**REQUIRED ACTION:**
Nothing below is to be printed except the lines between the line holding "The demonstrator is" and the line holding "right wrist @", inclusive, each exactly as it appears.

**DATASET RECORDS:**
▬▬▬▬▬▬

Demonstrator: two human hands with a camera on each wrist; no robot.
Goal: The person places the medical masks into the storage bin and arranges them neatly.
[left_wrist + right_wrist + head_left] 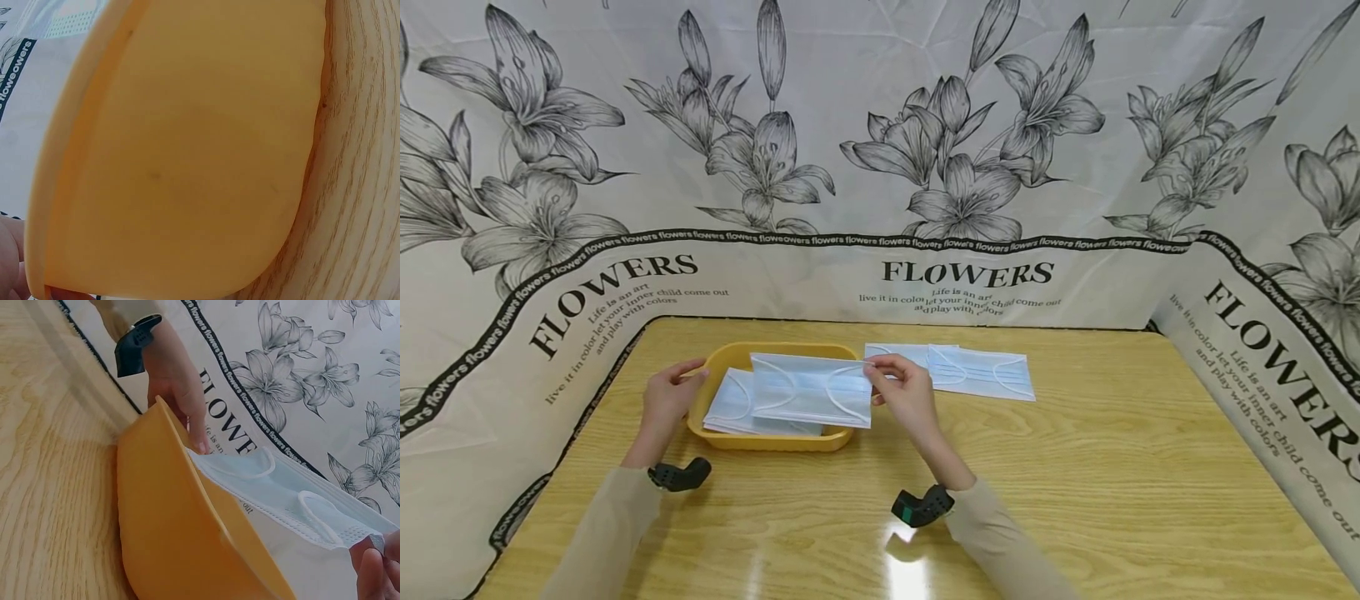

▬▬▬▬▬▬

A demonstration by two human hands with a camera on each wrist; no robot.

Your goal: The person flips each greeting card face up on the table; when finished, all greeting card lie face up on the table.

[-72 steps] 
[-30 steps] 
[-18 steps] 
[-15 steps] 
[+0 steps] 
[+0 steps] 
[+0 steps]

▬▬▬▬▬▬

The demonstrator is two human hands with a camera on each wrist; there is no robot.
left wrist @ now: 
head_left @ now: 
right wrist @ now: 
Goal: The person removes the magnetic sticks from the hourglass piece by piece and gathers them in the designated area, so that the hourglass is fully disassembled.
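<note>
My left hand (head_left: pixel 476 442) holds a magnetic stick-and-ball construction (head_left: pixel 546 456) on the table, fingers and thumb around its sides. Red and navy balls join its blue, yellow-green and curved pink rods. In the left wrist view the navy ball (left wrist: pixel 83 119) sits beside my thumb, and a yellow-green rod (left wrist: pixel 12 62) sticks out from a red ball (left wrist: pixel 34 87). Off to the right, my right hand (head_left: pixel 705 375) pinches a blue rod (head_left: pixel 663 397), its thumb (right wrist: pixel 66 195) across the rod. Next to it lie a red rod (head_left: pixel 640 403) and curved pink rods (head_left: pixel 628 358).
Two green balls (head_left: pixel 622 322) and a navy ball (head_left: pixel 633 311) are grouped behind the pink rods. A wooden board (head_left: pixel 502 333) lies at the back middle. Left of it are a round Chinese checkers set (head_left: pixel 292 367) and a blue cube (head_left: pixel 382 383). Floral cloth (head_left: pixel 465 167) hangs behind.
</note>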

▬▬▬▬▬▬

**WRITTEN RESPONSE:**
The demonstrator is two human hands with a camera on each wrist; there is no robot.
left wrist @ now: 
head_left @ now: 
right wrist @ now: 

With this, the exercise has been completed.